Thebes possessed this king’s actual tomb. The chapel was at Qurnah, a little to the north of the group of pyramids in which the Pharaohs of the XIth dynasty lay side by side with those of the XIIIth and XVIIth. Ramses had begun to build it, and Seti continued the work, dedicating it to the cult of his father and of himself. Its pylon has altogether disappeared, but the facade with lotus-bud columns is nearly perfect, together with several of the chambers in front of the sanctuary.
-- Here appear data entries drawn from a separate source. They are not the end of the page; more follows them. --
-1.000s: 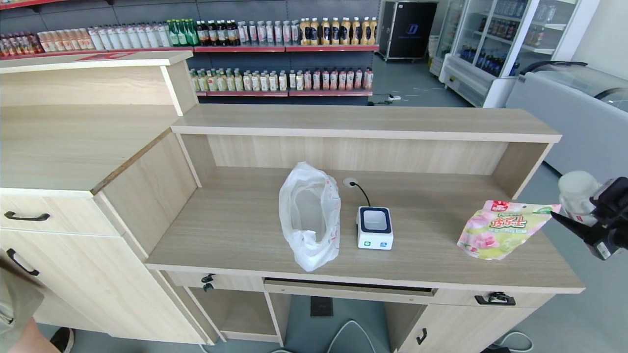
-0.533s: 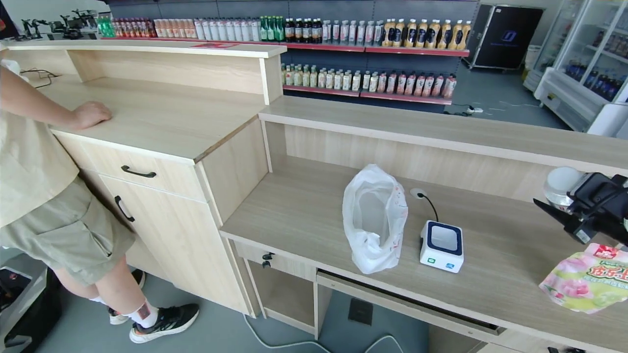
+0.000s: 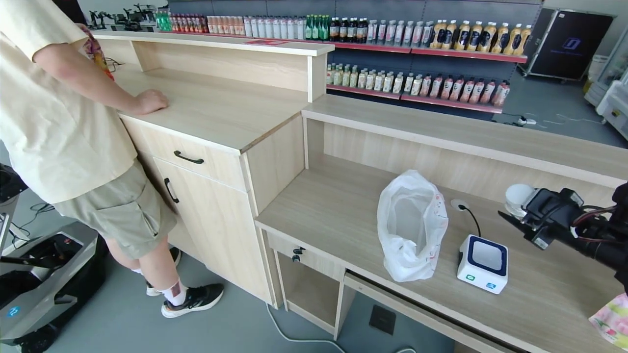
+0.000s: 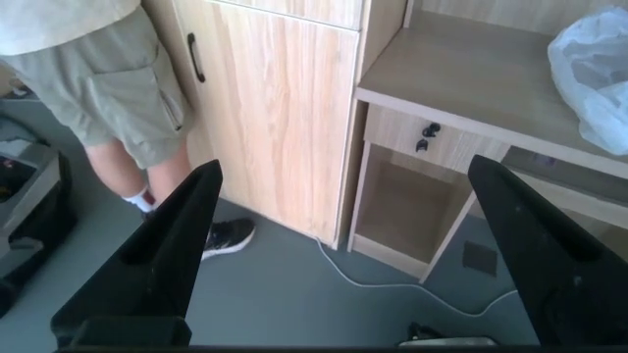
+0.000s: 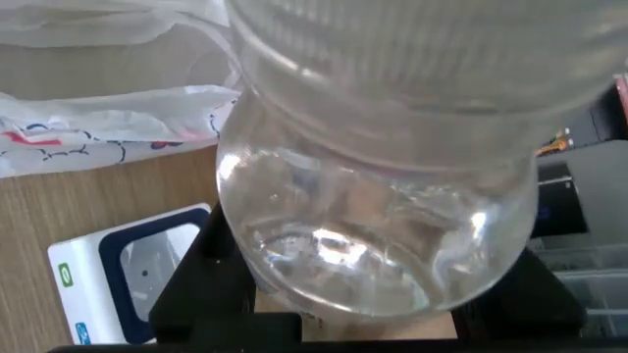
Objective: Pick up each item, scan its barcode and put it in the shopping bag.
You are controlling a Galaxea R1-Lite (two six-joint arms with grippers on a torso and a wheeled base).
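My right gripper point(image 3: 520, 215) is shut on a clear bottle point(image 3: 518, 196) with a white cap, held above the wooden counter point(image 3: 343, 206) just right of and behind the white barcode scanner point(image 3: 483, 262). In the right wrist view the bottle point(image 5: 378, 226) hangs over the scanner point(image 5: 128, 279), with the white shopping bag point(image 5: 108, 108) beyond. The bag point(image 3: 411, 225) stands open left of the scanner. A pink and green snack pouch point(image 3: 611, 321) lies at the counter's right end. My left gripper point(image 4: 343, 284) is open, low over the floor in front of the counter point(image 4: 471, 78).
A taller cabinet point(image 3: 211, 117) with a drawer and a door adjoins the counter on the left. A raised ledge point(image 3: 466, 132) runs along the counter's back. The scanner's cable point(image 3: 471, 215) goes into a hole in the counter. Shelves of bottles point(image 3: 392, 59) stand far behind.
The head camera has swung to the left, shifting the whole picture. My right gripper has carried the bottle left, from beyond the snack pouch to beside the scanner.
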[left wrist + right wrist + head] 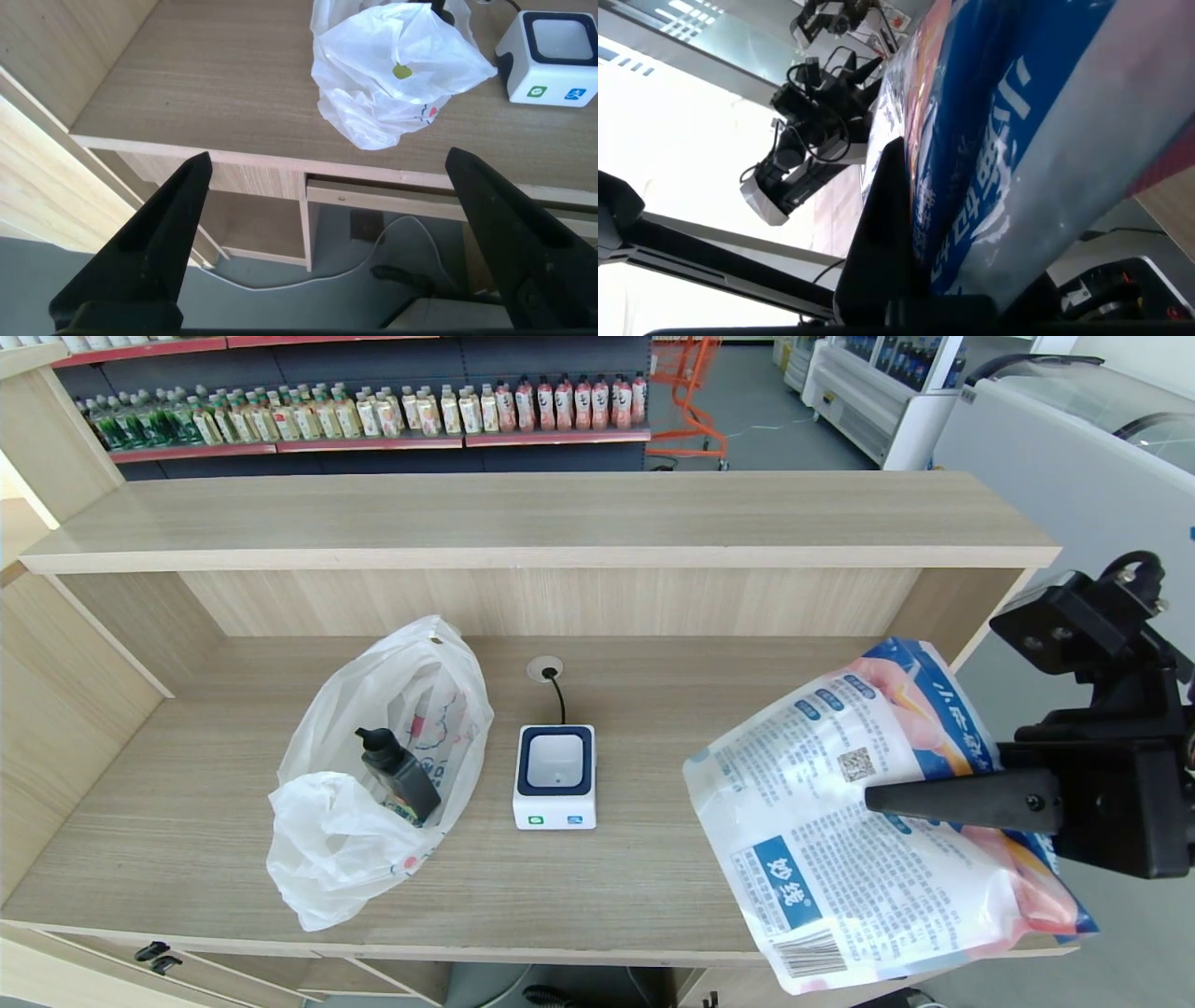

The decoration is as carefully carried out and the execution as delicate as that in the work at Abydos; we are tempted to believe from one or two examples of it that the same hands have worked at both buildings.
[Illustration: 181.jpg THE TEMPLE OF QURNAH]
Drawn by Faucher-Gudin, from a photograph by Beato.
The rock-cut tomb is some distance away up in the mountain, but not in the same ravine as that in which Amenothes III., Ai, and probably Tutankhamon and Harmhabi, are buried.*
* There are, in fact, close to those of Ai and Amenothes III., three other tombs, two at least of which have been decorated with paintings, now completely obliterated, and which may have served as the burying-places of Tutankhamon and Harmhabi: the earlier Egyptologists believed them to have been dug by the first kings of the XVIIIth dynasty.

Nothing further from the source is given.